Posing Tips for Portraits - Shoulders

Posing Tips for Portraits – Shoulders


When taking head shot and upper body portraits of people one simple posing tip that I’ve picked up over the years is to angle the shoulders of your subject rather than to have them even or squared in your shot.

While the shoulders might not seem like an important aspect of a portrait they can actually set the tone for an image as they’re the widest part of your subject and they are visually what the main point of focus for your image (the head) is sitting upon.

Generally speaking, angling the shoulders slightly gives you shot balance and helps lead your viewer’s eye into the shot towards your main focal point. It also stops your subject seeming out of proportion as it lessons the width of the shoulders slightly.

Getting this effect might mean actually getting your subject to lean in one direction or another or it could simply mean getting them to turn their body a little so you’re not photographing them directly front on. Another technique can be to frame your subject slightly off center so that one shoulder is actually out of the frame.

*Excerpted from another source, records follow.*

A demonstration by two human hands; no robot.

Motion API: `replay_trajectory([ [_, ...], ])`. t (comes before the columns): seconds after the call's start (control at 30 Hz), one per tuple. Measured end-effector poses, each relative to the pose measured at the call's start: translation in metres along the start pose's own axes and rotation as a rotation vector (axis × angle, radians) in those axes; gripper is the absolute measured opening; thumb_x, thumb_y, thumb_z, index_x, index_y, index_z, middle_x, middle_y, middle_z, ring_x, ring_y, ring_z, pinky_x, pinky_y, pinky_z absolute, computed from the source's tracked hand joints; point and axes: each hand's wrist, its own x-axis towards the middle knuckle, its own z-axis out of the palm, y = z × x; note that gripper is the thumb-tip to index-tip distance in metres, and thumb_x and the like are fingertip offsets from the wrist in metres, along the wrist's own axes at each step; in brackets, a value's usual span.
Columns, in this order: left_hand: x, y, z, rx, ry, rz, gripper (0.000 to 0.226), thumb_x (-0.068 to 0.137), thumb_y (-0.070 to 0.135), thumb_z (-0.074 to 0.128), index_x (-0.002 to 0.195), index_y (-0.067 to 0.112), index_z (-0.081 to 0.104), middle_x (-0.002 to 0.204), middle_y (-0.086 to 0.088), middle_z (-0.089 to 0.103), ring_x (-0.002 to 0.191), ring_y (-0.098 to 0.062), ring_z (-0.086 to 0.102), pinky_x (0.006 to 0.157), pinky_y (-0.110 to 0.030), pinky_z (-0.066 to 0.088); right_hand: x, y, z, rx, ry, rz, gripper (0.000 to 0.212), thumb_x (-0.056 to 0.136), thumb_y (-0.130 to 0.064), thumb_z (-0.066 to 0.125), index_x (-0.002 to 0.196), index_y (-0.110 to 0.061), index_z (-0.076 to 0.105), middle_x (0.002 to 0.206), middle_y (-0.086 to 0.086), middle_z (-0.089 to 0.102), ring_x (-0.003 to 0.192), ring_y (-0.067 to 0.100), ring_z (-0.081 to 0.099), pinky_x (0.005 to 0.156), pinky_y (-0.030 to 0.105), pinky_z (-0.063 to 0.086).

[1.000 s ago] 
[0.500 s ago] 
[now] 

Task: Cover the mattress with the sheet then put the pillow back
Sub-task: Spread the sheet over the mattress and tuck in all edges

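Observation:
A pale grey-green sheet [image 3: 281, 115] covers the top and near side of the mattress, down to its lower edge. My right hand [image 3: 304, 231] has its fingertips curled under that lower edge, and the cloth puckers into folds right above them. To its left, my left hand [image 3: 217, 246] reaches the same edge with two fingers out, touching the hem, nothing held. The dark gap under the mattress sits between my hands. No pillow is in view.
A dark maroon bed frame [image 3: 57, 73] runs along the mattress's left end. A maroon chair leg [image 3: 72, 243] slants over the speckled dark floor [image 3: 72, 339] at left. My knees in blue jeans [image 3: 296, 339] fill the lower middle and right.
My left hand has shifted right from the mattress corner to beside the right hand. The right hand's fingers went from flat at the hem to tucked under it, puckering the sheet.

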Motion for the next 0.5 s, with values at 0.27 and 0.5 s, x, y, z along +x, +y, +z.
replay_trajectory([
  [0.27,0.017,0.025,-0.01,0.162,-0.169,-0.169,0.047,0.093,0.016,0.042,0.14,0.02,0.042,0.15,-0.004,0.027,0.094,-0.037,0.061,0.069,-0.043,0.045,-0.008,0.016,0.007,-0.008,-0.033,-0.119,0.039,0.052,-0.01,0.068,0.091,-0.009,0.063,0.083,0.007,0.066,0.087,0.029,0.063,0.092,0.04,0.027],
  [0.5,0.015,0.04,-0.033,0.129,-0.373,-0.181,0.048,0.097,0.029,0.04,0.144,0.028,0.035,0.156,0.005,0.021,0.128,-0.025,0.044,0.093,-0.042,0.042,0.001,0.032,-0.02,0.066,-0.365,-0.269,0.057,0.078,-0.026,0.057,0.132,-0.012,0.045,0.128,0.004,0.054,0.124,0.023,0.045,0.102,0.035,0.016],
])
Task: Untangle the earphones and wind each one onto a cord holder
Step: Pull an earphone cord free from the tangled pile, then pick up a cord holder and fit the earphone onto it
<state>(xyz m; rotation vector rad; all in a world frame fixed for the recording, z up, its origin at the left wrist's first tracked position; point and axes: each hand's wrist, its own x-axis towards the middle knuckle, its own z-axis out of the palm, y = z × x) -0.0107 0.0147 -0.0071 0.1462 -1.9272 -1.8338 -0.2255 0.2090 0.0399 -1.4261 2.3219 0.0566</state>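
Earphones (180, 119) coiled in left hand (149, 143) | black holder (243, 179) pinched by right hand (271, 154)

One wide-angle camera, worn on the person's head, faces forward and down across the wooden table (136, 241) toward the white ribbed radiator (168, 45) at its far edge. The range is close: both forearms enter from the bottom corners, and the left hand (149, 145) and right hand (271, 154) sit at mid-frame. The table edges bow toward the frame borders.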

Some believe that in positioning your subjects shoulders make the one closest to camera the lower of the two – but I’ve found that you can get an interesting effect by doing it the other way around too.

Of course – this isn’t a hard and fast rule and sometimes the completely front on symmetrical shot can leave a shot can have a very powerful (and often confronting) impact upon your readers also. So as always – experiment with posing your subject in a variety of ways and see what works best for you and your subject.

Check out more discussion on Portrait Photography check out the Photographing People Section in our Forums.

Here are a few shots that illustrate some of the different ways to angle shoulders to avoid the front on look.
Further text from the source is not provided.